Exercise objective :: Extract exactly those lines that lie between the start of the material and the line with "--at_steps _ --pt", including both boundary lines and no others.

Material supplied ::

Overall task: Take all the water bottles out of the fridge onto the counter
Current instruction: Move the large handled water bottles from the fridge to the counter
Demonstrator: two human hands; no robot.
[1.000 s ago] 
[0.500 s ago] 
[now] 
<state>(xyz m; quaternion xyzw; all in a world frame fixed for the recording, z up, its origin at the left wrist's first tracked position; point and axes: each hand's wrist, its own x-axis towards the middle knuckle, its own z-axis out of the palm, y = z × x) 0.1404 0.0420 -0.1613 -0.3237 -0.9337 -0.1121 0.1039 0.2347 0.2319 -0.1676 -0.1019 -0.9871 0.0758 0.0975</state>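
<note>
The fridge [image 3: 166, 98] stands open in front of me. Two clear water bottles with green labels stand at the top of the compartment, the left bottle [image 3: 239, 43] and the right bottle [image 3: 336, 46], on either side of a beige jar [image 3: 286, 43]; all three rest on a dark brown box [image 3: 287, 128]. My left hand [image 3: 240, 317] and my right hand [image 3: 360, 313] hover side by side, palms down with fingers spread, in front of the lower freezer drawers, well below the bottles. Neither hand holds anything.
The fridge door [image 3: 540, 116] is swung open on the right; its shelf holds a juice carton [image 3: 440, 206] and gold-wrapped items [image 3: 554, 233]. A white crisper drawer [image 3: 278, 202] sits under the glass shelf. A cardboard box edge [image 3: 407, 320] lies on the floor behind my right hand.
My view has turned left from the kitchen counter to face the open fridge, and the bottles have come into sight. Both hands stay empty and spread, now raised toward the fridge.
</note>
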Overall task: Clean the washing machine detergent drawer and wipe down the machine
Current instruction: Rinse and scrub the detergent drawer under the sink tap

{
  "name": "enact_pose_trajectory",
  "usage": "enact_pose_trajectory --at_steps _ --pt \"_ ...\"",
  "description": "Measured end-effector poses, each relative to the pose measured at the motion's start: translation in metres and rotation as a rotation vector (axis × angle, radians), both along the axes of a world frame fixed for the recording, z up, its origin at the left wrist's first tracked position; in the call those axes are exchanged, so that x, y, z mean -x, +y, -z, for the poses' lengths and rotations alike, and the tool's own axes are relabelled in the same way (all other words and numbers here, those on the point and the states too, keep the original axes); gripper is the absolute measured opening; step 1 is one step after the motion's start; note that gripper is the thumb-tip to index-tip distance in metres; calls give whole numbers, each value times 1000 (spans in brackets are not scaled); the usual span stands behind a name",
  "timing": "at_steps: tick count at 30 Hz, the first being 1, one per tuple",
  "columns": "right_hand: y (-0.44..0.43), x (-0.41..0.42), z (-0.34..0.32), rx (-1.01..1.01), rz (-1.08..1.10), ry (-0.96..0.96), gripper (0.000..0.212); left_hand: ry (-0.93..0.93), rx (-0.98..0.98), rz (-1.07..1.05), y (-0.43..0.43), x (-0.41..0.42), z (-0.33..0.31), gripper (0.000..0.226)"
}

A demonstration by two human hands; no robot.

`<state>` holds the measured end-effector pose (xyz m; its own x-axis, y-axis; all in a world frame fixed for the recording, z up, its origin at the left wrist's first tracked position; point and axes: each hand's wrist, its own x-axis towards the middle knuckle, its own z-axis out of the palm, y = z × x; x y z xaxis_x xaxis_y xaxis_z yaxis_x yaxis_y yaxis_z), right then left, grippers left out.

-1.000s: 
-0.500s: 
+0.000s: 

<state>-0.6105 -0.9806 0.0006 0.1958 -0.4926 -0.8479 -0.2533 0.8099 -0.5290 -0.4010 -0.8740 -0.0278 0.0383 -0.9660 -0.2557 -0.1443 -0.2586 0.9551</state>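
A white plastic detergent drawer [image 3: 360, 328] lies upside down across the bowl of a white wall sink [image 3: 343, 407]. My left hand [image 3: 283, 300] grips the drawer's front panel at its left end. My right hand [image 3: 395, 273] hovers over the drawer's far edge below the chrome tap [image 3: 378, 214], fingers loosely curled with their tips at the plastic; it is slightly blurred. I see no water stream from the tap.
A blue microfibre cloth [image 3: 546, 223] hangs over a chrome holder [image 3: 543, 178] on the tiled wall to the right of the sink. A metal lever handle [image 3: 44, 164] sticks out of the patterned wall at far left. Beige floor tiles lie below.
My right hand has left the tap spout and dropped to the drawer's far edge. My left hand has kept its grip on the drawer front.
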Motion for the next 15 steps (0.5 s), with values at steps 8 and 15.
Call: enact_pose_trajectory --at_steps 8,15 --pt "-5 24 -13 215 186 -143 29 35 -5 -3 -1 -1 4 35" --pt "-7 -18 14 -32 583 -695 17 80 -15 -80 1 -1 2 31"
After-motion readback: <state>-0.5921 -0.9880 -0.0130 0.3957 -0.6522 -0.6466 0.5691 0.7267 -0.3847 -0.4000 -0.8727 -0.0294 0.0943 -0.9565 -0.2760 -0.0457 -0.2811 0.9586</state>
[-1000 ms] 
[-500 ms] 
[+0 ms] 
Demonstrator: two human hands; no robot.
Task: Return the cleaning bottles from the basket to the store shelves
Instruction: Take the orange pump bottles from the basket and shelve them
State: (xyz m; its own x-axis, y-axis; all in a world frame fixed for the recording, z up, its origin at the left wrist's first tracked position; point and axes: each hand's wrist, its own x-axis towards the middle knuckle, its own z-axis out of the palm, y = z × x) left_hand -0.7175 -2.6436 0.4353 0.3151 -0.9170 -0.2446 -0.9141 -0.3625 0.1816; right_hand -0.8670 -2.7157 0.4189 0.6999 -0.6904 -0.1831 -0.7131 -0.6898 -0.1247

Result of the exercise ::
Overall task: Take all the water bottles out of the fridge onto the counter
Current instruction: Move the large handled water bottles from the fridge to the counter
Demonstrator: two human hands; no robot.
[1.000 s ago] 
[0.500 s ago] 
[now] 
<state>(xyz m; quaternion xyzw; all in a world frame fixed for the recording, z up, its origin at the left wrist's first tracked position; point and axes: each hand's wrist, its own x-axis towards the middle knuckle, its own z-axis out of the palm, y = z × x) 0.1404 0.0420 -0.1613 -0.3237 -0.9337 -0.1121 0.1039 0.2347 0.2319 -0.1676 -0.1019 -0.9871 0.0758 0.0975</state>
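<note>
The fridge [image 3: 166, 98] stands open in front of me. Two clear water bottles with green labels stand at the top of the compartment, the left bottle [image 3: 239, 43] and the right bottle [image 3: 336, 46], on either side of a beige jar [image 3: 286, 43]; all three rest on a dark brown box [image 3: 287, 128]. My left hand [image 3: 240, 317] and my right hand [image 3: 360, 313] hover side by side, palms down with fingers spread, in front of the lower freezer drawers, well below the bottles. Neither hand holds anything.
The fridge door [image 3: 540, 116] is swung open on the right; its shelf holds a juice carton [image 3: 440, 206] and gold-wrapped items [image 3: 554, 233]. A white crisper drawer [image 3: 278, 202] sits under the glass shelf. A cardboard box edge [image 3: 407, 320] lies on the floor behind my right hand.
My view has turned left from the kitchen counter to face the open fridge, and the bottles have come into sight. Both hands stay empty and spread, now raised toward the fridge.
</note>
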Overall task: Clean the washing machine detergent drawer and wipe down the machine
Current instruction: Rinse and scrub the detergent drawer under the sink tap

{
  "name": "enact_pose_trajectory",
  "usage": "enact_pose_trajectory --at_steps _ --pt \"_ ...\"",

Nothing further is required of the output.